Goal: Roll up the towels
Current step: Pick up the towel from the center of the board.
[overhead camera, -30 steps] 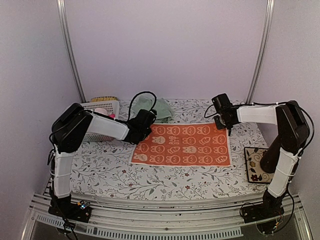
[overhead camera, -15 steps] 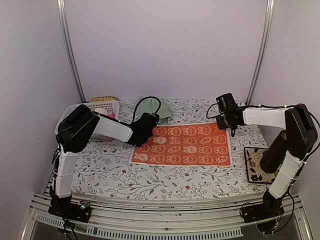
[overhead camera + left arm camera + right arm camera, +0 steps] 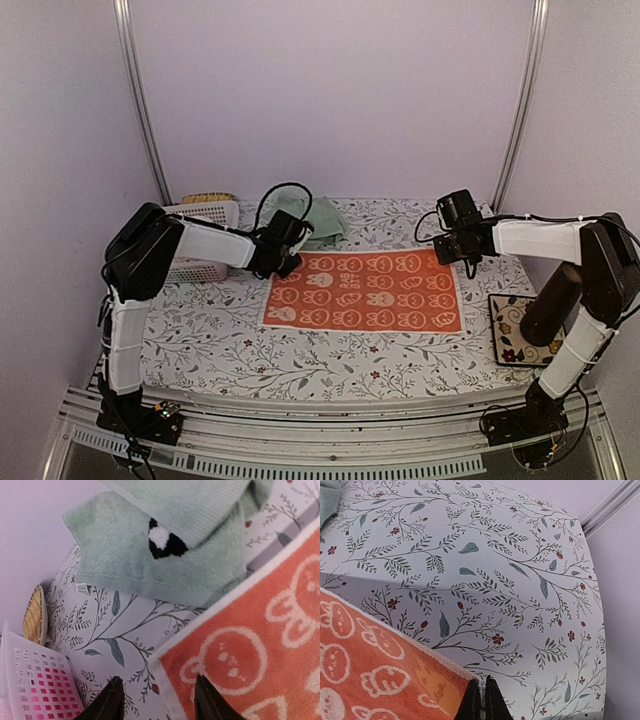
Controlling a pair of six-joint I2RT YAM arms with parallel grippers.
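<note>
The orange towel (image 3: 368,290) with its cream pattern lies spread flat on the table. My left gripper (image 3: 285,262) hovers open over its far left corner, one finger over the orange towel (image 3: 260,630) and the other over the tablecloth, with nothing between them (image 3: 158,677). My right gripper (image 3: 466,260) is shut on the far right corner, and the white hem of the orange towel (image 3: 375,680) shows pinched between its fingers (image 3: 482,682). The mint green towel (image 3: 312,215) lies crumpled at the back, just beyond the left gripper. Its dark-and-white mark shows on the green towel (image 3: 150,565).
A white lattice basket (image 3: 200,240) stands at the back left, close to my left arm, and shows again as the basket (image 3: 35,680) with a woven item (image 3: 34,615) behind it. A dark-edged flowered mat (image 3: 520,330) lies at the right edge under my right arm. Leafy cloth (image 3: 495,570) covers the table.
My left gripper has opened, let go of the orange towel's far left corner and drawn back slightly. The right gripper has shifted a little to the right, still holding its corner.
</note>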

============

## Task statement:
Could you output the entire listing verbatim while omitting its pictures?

## Written solution:
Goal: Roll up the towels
Current step: Pick up the towel from the center of the board.
[overhead camera, -30 steps] 
[overhead camera, -15 steps] 
[overhead camera + left arm camera + right arm camera, +0 steps] 
Controlling a pair of six-joint I2RT YAM arms with parallel grippers.
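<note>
The orange towel (image 3: 368,290) with its cream pattern lies spread flat on the table. My left gripper (image 3: 285,262) hovers open over its far left corner, one finger over the orange towel (image 3: 260,630) and the other over the tablecloth, with nothing between them (image 3: 158,677). My right gripper (image 3: 466,260) is shut on the far right corner, and the white hem of the orange towel (image 3: 375,680) shows pinched between its fingers (image 3: 482,682). The mint green towel (image 3: 312,215) lies crumpled at the back, just beyond the left gripper. Its dark-and-white mark shows on the green towel (image 3: 150,565).
A white lattice basket (image 3: 200,240) stands at the back left, close to my left arm, and shows again as the basket (image 3: 35,680) with a woven item (image 3: 34,615) behind it. A dark-edged flowered mat (image 3: 520,330) lies at the right edge under my right arm. Leafy cloth (image 3: 495,570) covers the table.
My left gripper has opened, let go of the orange towel's far left corner and drawn back slightly. The right gripper has shifted a little to the right, still holding its corner.
</note>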

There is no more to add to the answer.